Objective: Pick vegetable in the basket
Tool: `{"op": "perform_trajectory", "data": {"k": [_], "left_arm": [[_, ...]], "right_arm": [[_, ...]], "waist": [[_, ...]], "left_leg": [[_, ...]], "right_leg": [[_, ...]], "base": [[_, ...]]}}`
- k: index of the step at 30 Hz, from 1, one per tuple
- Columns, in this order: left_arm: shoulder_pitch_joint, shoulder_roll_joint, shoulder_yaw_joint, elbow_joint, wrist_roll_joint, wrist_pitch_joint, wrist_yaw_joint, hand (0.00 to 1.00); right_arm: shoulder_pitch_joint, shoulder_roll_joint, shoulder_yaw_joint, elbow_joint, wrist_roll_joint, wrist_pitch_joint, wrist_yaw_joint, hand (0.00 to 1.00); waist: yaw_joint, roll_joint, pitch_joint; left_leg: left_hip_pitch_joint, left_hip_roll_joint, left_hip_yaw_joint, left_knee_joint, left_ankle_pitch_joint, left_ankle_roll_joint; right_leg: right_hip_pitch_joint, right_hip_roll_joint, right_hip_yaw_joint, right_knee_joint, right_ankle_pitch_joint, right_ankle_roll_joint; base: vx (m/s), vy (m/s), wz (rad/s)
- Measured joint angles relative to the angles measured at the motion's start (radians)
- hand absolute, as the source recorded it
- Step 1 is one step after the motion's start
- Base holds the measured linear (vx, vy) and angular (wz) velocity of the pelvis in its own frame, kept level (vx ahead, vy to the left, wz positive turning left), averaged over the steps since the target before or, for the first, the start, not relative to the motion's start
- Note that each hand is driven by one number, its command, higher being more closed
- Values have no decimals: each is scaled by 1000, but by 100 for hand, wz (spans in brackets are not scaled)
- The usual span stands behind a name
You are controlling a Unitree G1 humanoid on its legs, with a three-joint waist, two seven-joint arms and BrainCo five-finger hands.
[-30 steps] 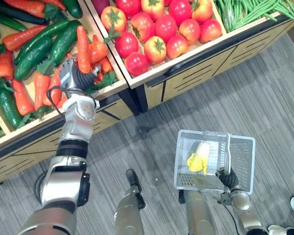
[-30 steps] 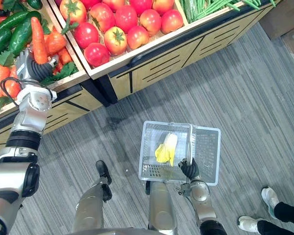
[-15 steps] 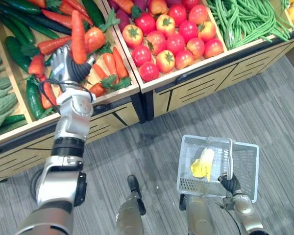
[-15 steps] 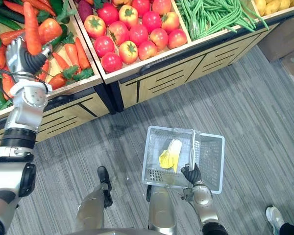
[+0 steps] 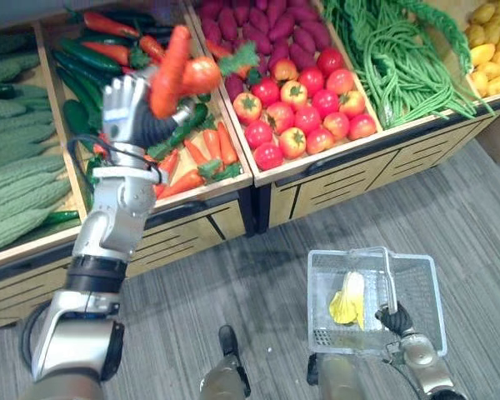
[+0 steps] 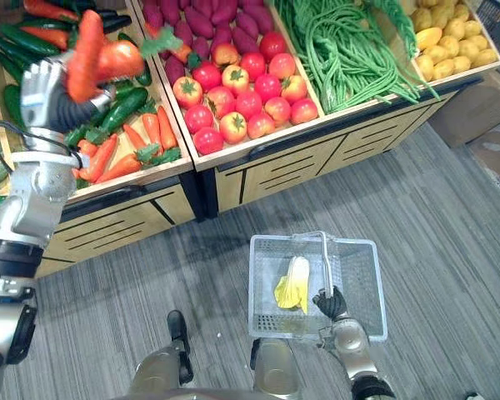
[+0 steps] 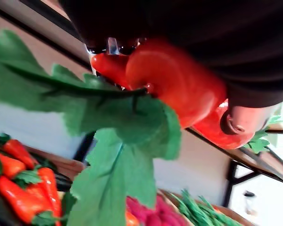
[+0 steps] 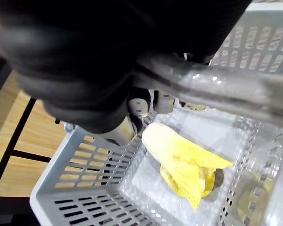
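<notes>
Over the vegetable stand (image 5: 333, 179), left hand (image 5: 143, 125) aloft, fingers (image 5: 121, 93) round carrot (image 5: 168, 71).

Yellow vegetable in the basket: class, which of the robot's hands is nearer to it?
Right. The right hand grips the basket handle just beside the yellow vegetable; the left hand is far off over the carrot crate, holding a carrot.
</notes>
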Motion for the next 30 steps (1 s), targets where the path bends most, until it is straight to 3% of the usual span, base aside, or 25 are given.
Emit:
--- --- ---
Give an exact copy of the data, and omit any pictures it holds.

Objective: Pick vegetable in the basket
Tool: `{"op": "perform_trajectory", "data": {"k": [_], "left_arm": [[_, ...]], "right_arm": [[_, ...]], "waist": [[_, ...]], "left_leg": [[_, ...]], "right_leg": [[_, ...]], "base": [[_, ...]]}}`
- k: index of the step at 30 Hz, from 1, one per tuple
- Columns, in this order: left_arm: shoulder_pitch_joint, shoulder_roll_joint, shoulder_yaw_joint, elbow_joint, wrist_roll_joint, wrist_pitch_joint, wrist_yaw_joint, hand (0.00 to 1.00); right_arm: shoulder_pitch_joint, shoulder_roll_joint, shoulder_yaw_joint, elbow_joint, wrist_roll_joint, wrist_pitch_joint, wrist_yaw_joint, hand (0.00 to 1.00); waist: yaw_joint, roll_joint, pitch_joint; left_leg: left_hip_pitch_joint, left_hip_roll_joint, left_hip_yaw_joint, left_knee_joint, left_ankle_pitch_joint, left_ankle_roll_joint; right_leg: right_hip_pitch_joint, right_hip_roll_joint, right_hip_yaw_joint, right_knee_joint, right_ankle_pitch_joint, right_ankle_roll_joint; base: vx (m/s), vy (m/s), wz (rad/s)
- Measured joint angles relative to the angles measured at the motion's start (radians)
- hand absolute, as the source recorded it
- Step 1 is one step after the motion's start
- Base holds the measured linear (vx, vy) and angular (wz) velocity of the pelvis in its own frame, kept level (vx ahead, vy to the left, wz positive turning left), averaged over the steps since the target before or, for the first, the start, not relative to the motion's start
- Note that each hand is driven by one number, its command, higher being more closed
- Values have no decimals: each is scaled by 1000, but by 100 for hand, wz (spans in brackets are not scaled)
- The usual span stands behind a name
You are controlling a Unitree G1 humanoid on its legs, with a three-joint waist, two seven-joint arms and BrainCo five-finger hands.
[-30 steps] 
[-30 steps] 
[-15 steps] 
[-15 steps] 
[+0 steps] 
[+0 steps] 
[+0 steps] 
[+0 steps] 
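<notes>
Over the vegetable stand (image 5: 333, 179), left hand (image 5: 143, 125) aloft, fingers (image 5: 121, 93) round carrot (image 5: 168, 71).

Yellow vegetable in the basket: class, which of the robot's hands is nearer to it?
Right. The right hand grips the basket handle just beside the yellow vegetable; the left hand is far off over the carrot crate, holding a carrot.
</notes>
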Motion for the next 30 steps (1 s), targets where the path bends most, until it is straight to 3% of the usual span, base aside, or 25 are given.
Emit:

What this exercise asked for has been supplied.